### Exercise instructions
Report only the number of lines in the entries below that hold the word "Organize".

== Segment start ==

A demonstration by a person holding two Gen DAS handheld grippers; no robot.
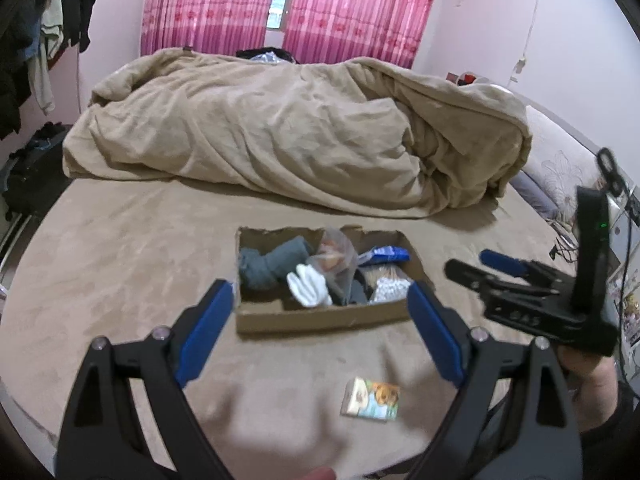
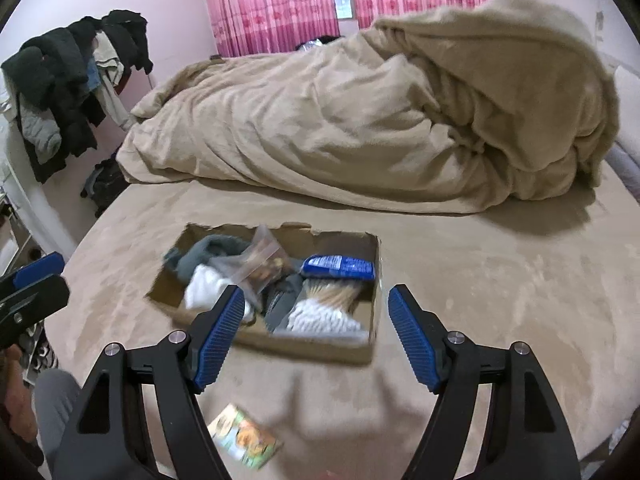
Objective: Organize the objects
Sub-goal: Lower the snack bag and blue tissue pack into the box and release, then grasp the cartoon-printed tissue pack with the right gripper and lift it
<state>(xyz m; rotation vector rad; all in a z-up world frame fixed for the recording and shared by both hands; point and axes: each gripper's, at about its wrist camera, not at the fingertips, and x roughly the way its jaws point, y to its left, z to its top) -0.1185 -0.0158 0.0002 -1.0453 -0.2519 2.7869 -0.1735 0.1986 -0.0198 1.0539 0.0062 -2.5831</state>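
Observation:
A shallow cardboard box (image 1: 320,318) (image 2: 320,350) sits on the bed. It holds grey socks (image 1: 266,264), a white glove (image 1: 310,290), a clear plastic bag (image 1: 338,256), a blue packet (image 1: 384,255) (image 2: 340,268) and cotton swabs (image 2: 332,296). A small picture-printed pack (image 1: 372,400) (image 2: 246,440) lies on the bed in front of the box. My left gripper (image 1: 320,308) is open and empty, above the box's near side. My right gripper (image 2: 316,312) is open and empty over the box; it also shows in the left wrist view (image 1: 476,266).
A bunched tan duvet (image 1: 304,132) (image 2: 380,120) covers the far half of the bed. Clothes hang on a rack at the left (image 2: 72,80). Pink curtains (image 1: 288,4) hang behind. Cables and clutter lie at the right bed edge (image 1: 624,240).

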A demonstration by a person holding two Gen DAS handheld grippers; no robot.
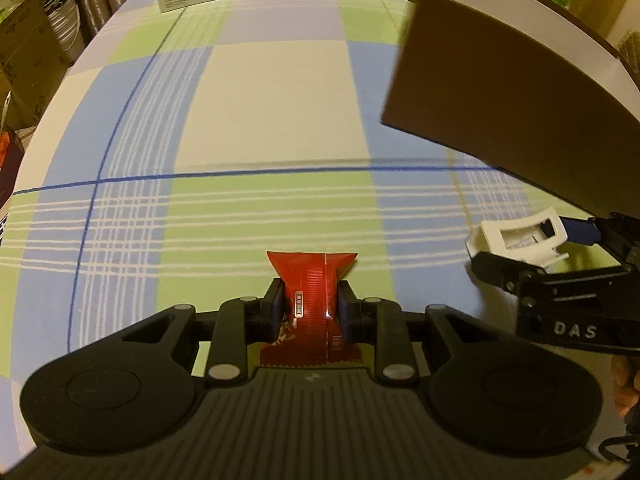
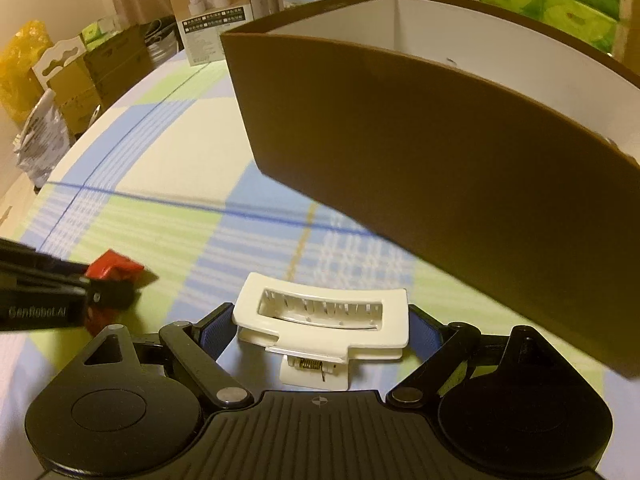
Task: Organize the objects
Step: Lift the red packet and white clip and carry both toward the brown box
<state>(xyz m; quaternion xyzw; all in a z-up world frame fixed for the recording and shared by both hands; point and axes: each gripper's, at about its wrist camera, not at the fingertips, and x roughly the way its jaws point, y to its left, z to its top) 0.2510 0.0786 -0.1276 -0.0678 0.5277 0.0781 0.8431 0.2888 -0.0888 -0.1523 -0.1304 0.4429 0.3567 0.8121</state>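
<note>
— What's the left gripper (image 1: 311, 312) got?

— A red packet (image 1: 316, 304), pinched narrow at its waist so both ends flare out past the fingers, just above the checked cloth (image 1: 256, 112).

— And the right gripper (image 2: 320, 330)?

— Spread wider, clamped across a white hair clip (image 2: 324, 320), gripped by its ends.

— Where would they go?

— Probably the brown box (image 2: 440, 168), ahead and to the right of both tools, its open top showing a white inside. Each load would need lifting over the near wall.
</note>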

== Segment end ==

### Response area
2